Five years later, in 2003, the amount was $50 billion, a record, according to the Mackenzie study. During the same time period, spending on oil exploration dropped from $11 billion to $8 billion.
Peak oil analysts contend that the oil companies were investing in the development of existing and not exploration and that this means that they too are aware that money spent on exploration is likely to prove a waste.
Mr Lynch disagrees with this conclusion. According to him spending on exploration has fallen because companies are drilling even more oil from existing fields. He adds that there are other factors at play as well.
"When you look at oil discoveries and production, these are partly influenced by geology, but they are heavily influenced by politics, economics and infrastructure, and things like that.
So they (the peak oil analysts) are mistakenly assuming that what they are seeing is a lack of oil.
In other words, geology is determining it, when in reality what has happened is that people in the Middle East cut back drilling because they had a huge surplus of oil and they nationalised their operations in the 1970s and so forth."
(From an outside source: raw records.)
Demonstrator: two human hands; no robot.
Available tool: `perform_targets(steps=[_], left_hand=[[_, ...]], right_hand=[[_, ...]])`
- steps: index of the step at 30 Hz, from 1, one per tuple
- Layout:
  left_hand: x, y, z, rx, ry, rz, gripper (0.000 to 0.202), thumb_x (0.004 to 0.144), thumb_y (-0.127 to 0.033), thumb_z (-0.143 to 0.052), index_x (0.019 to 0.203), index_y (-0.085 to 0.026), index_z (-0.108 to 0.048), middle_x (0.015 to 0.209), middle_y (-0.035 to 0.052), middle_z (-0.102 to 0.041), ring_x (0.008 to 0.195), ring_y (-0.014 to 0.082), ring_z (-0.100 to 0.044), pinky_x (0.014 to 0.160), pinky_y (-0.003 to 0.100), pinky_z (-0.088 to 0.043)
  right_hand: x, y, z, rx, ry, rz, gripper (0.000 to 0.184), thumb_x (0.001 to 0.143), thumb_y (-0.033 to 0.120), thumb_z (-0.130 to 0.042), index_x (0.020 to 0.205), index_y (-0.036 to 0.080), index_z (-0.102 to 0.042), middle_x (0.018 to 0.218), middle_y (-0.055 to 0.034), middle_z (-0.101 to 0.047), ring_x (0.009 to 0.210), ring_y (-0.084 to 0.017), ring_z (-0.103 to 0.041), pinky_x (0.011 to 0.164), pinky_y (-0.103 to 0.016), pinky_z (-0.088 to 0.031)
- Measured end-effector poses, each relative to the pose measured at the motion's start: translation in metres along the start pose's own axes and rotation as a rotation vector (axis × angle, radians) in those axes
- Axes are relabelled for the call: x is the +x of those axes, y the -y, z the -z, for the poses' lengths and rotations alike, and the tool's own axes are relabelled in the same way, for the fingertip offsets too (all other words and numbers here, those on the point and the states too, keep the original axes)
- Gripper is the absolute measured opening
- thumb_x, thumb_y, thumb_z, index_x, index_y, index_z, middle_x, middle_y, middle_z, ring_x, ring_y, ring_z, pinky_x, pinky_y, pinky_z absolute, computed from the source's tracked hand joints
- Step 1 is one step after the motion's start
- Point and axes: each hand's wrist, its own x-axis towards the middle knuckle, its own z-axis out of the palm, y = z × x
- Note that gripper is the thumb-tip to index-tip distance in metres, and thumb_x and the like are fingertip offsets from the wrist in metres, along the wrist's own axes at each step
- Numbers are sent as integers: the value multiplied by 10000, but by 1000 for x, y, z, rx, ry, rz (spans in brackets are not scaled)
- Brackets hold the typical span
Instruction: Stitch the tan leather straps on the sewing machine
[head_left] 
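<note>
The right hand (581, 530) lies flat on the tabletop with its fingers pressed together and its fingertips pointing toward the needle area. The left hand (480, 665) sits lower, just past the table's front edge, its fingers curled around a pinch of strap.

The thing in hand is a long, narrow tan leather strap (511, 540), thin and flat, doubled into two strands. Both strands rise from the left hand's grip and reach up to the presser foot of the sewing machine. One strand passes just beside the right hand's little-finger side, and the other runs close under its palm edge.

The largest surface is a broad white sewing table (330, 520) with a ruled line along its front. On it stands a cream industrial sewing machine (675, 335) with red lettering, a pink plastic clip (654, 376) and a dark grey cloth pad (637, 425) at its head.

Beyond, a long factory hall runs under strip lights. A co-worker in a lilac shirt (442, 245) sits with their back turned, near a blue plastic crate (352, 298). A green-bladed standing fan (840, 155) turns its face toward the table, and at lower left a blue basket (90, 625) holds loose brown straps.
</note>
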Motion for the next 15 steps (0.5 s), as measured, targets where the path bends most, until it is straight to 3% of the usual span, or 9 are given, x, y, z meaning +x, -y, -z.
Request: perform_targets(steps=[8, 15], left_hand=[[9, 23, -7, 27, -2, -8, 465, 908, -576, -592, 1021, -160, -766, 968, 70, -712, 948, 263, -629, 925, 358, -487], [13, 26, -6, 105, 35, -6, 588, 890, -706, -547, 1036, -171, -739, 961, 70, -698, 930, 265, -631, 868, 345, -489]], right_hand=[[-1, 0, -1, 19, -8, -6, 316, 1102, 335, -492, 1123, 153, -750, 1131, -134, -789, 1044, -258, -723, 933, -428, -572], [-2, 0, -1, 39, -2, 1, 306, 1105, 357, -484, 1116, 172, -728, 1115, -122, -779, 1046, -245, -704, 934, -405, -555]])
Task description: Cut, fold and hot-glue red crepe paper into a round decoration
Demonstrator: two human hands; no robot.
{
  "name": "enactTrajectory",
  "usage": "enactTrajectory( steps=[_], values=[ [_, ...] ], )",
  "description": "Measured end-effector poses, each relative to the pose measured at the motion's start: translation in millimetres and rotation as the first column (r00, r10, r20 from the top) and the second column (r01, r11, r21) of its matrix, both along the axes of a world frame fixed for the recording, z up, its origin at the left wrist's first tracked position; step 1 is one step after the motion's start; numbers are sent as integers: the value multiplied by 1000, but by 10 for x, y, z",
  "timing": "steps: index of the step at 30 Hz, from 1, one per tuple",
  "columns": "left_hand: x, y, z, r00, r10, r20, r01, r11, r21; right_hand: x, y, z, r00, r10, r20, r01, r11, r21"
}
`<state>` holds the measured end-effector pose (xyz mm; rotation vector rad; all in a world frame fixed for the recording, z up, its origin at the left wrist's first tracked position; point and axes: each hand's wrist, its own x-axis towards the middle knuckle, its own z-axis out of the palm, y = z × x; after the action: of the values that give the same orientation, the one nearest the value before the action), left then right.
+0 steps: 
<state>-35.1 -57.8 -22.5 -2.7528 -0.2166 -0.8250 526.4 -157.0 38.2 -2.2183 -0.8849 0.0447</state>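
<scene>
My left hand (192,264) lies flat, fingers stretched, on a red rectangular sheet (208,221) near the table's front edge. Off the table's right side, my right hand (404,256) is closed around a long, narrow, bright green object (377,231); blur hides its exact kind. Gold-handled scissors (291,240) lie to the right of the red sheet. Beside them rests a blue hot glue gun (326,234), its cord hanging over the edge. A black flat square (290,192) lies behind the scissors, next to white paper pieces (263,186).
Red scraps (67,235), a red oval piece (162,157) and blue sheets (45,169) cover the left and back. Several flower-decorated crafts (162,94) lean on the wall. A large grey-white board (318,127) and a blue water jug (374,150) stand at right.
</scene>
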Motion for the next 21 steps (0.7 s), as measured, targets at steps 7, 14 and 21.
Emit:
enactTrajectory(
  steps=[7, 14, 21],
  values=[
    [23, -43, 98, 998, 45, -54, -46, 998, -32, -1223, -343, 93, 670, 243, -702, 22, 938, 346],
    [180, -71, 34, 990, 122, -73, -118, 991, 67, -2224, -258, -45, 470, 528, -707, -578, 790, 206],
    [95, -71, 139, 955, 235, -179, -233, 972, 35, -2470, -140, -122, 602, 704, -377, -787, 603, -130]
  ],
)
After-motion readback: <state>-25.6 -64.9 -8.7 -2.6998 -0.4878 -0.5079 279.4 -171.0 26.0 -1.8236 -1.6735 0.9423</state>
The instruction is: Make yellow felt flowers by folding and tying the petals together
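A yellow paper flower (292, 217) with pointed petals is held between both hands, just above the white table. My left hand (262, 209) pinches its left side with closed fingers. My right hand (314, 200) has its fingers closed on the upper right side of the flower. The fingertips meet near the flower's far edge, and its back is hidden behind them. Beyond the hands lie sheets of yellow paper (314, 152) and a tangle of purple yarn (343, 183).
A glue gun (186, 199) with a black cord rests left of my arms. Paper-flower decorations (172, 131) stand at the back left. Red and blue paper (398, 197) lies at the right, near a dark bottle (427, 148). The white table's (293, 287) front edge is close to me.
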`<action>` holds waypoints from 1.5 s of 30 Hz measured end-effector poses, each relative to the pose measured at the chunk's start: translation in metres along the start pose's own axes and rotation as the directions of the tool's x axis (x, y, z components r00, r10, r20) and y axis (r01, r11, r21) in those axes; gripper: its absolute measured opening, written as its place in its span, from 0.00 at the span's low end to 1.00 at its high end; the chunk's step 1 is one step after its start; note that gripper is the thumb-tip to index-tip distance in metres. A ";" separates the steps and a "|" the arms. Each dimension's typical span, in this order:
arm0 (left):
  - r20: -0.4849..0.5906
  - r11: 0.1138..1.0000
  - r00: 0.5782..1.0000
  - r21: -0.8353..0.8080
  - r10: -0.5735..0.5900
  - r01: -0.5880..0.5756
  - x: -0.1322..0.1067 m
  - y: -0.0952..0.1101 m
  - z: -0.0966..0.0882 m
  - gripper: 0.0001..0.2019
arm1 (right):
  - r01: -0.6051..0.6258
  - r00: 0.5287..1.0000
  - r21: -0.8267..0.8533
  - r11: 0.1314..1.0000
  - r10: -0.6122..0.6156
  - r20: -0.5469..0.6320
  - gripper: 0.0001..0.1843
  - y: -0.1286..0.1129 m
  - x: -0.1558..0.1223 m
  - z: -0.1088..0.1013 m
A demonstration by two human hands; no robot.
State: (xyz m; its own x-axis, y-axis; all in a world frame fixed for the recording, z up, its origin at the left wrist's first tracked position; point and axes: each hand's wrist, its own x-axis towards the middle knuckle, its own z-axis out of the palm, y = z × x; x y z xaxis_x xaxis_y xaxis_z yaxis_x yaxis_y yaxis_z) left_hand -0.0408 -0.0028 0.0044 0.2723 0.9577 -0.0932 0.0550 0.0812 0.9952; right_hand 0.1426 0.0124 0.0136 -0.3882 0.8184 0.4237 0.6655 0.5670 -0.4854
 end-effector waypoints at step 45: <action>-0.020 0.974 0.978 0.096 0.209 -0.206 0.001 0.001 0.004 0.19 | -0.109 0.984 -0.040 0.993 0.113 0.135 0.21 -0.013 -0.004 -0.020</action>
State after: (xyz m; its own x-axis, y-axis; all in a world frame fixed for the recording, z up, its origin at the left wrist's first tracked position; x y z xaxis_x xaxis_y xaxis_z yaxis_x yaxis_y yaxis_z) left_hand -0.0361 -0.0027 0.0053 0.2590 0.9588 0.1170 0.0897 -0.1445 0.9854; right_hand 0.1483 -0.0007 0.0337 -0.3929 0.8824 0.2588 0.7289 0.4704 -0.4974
The position of the oil industry and those who believe that there is no likelihood of the world running out of oil in the near and medium term is very reassuring but it does not deal with two problems.
One, the distinctly startling observation made by peak oil analysts that major oil finds (more than 500 million barrels) peaked as far back as 1964. In 2000, there were only 13 major oil discoveries; in 2001, six; in 2002, two; and in 2003, none!
Second, the notion of energy sinks. It is obvious that energy sources must produce more energy than they consume. If they do not, they are energy "sinks".
And so, in order to get a correct picture of where we stand, we have to take into account the "energy price".
Energy sources that consume more energy than they produce are manifestly worthless, without reference to the "money price" of energy.
According to peak oil analysts, the world is currently using six barrels of oil to discover one new barrel.
Mr Aleklett and other peak oil analysts assert that the West must mend its profligate ways and control the demand it generates for oil. They have a point: the US has five per cent of the world's population and burns up 25 per cent of its resources.
The US Senate, on June 29, passed with an overwhelming majority, a broad energy legislation, which its authors hope will strike a balance between traditional and alternative sources of power and break a four-year Congressional stalemate over an energy policy.
The legislation includes $14 billion in tax incentives for oil and gas production as also the development of wind, solar and other emerging energy sources, in addition to rewards for buyers of energy-efficient appliances and hybrid cars. In addition, it envisages an additional investment of $36 billion in energy-related projects although many of them will require approval by Congress.
And therein lies the pinch. On of the factors underlying the clash between the Senate and the House is the latter's own version of the energy measures, which emphasises increased domestic oil and gas production.
Further, the House has taken up a controversial plan to grant product liability immunity to producers of the gasoline additive MTBE, which has polluted groundwater extensively in the US.
Inevitably, given the man occupying it, the White House too does not much care for various parts of the Senate Bill: in specific, its cost and the component requiring utilities to use more renewable fuels to generate electricity. These and related problems are for the people of the US, who put Mr Bush in the White House to sort out.
But the problem is that the imminent energy crisis will affect people across the globe.
It would, therefore, appear that the continuation of the Bush presidency is going to prove disastrous to other countries too in many more ways than has been anticipated.